Required action ->
The answer is the full listing restated exactly, without any pictures.

Data segment ->
━━━

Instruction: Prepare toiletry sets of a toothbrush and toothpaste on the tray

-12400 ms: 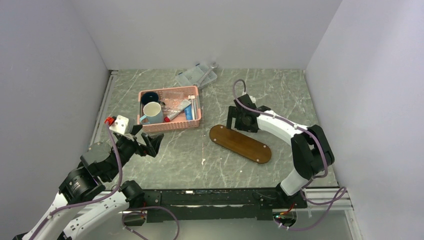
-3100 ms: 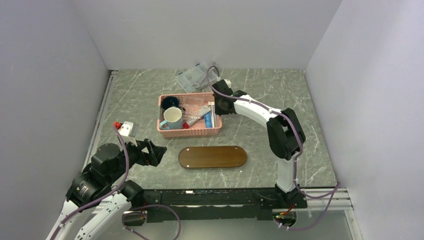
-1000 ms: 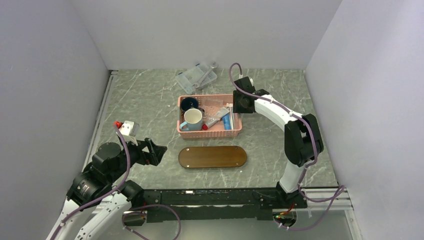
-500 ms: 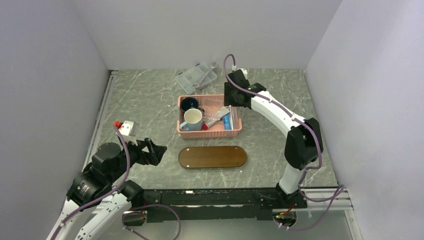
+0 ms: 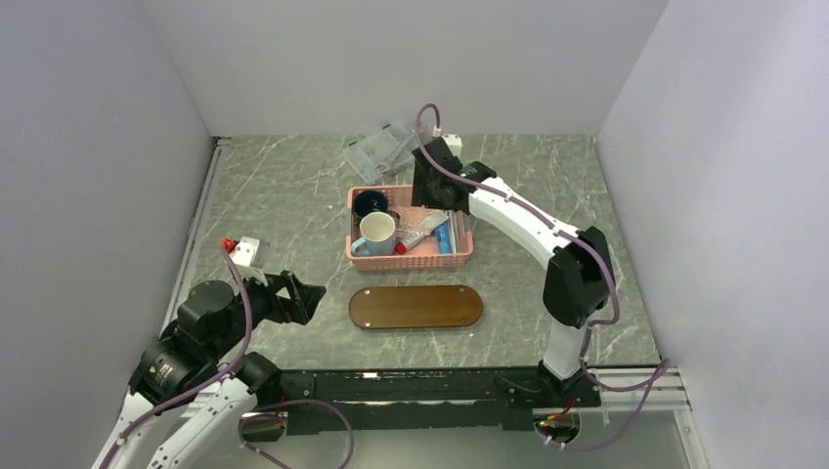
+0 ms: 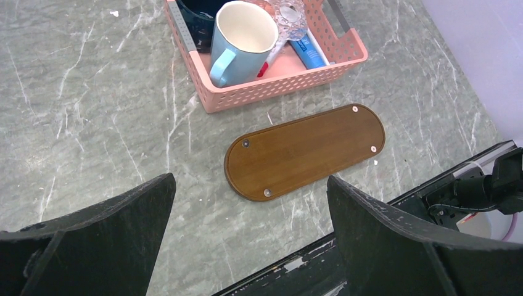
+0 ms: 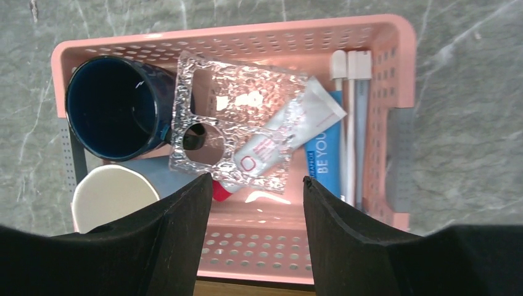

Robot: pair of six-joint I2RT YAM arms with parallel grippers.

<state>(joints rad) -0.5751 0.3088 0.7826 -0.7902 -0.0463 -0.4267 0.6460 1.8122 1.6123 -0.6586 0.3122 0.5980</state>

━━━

Exercise response ->
Instruction: Prepare toiletry sets of a toothbrush and toothpaste on the tray

-12400 ms: 
-3100 ms: 
-1000 ms: 
-500 ms: 
+0 ms: 
+0 ms: 
+0 ms: 

Robot: pair of six-joint I2RT YAM arms with parallel grippers.

<state>(joints rad) -0.5751 0.3088 0.7826 -0.7902 -0.0463 -0.4267 0.6460 1.8122 1.6123 -0.6586 0.3122 0.5980</state>

Nothing else is part of this output.